** Opening SOURCE INFORMATION block **

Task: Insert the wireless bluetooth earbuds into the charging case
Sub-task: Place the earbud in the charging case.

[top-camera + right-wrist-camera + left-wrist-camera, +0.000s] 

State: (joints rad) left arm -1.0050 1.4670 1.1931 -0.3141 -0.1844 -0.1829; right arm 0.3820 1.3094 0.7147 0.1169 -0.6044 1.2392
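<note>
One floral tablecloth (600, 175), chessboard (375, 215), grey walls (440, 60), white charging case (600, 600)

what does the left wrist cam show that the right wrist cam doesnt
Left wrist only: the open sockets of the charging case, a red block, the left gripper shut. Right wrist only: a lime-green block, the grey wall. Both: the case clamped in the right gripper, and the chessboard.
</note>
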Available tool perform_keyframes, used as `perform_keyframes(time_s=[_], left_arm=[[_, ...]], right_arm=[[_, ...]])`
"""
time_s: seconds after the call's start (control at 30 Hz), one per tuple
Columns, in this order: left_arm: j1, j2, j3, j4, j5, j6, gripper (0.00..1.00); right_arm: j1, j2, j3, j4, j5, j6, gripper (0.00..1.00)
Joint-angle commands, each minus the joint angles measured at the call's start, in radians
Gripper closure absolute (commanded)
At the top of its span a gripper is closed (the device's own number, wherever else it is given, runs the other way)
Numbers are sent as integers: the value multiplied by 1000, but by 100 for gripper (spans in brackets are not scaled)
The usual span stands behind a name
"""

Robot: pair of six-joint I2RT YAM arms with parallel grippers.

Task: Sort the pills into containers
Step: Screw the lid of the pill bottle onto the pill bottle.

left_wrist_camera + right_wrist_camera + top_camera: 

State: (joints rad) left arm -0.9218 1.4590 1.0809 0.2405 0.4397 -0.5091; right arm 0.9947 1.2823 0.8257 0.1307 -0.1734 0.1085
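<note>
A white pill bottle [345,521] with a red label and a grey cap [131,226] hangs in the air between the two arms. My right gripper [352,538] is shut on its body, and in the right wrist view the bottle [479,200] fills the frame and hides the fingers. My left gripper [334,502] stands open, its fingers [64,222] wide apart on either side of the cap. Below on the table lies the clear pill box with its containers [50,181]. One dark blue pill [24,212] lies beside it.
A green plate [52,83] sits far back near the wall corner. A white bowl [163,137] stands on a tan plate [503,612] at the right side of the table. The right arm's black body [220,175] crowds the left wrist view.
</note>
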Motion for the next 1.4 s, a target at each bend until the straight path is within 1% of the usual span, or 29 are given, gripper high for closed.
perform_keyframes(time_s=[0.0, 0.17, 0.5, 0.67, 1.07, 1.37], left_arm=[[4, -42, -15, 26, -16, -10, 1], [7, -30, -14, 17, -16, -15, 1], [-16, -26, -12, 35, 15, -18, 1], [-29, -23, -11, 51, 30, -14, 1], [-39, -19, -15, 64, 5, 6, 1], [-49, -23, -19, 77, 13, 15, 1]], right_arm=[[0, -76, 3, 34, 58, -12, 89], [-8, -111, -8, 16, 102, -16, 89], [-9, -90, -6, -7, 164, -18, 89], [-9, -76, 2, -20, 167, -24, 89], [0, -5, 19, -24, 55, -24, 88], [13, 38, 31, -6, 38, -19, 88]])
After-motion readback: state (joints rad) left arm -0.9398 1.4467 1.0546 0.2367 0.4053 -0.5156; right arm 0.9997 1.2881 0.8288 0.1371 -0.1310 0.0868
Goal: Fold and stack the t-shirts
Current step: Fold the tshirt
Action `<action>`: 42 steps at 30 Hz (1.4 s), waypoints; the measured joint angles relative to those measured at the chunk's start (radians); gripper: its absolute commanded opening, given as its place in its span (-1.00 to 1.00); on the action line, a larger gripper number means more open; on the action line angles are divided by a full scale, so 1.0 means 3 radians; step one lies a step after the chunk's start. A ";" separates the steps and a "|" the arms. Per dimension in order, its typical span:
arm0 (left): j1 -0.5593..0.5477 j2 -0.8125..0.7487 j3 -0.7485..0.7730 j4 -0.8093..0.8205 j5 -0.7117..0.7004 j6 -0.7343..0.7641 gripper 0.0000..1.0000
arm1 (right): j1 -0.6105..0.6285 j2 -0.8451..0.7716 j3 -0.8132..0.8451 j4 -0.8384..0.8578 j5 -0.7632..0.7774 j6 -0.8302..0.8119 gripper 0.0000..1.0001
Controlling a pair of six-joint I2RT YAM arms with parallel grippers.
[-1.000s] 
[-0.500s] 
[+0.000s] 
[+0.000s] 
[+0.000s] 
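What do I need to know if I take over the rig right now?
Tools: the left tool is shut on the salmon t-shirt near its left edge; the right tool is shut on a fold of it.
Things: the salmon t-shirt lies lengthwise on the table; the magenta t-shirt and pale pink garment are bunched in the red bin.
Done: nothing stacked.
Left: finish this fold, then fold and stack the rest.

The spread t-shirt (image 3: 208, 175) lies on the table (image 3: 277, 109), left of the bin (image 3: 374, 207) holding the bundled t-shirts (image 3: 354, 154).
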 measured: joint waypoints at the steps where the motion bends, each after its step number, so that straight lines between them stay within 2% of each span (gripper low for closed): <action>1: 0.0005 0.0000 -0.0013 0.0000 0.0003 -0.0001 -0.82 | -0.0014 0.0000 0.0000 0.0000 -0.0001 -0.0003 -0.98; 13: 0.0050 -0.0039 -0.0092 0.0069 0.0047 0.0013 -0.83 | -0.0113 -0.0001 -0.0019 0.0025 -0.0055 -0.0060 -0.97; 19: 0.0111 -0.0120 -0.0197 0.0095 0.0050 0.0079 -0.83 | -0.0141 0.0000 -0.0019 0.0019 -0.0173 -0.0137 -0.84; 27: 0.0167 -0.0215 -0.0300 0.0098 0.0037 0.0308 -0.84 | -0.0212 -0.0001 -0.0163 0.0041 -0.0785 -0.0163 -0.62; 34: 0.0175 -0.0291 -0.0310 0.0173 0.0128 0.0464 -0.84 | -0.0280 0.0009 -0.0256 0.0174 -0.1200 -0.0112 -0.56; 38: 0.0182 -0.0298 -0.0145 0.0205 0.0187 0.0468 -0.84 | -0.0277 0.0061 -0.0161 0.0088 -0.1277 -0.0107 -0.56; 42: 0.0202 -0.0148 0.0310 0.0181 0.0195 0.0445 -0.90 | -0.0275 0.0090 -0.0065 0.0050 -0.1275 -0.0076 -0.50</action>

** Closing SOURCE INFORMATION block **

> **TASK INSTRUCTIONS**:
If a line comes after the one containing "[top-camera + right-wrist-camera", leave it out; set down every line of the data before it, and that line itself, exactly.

> **YOUR SOLUTION**:
Task: Insert the wireless bluetooth earbuds into the charging case
Sub-task: Place the earbud in the charging case.

[top-camera + right-wrist-camera + left-wrist-camera, +0.000s] 

Nothing more is required for this exercise.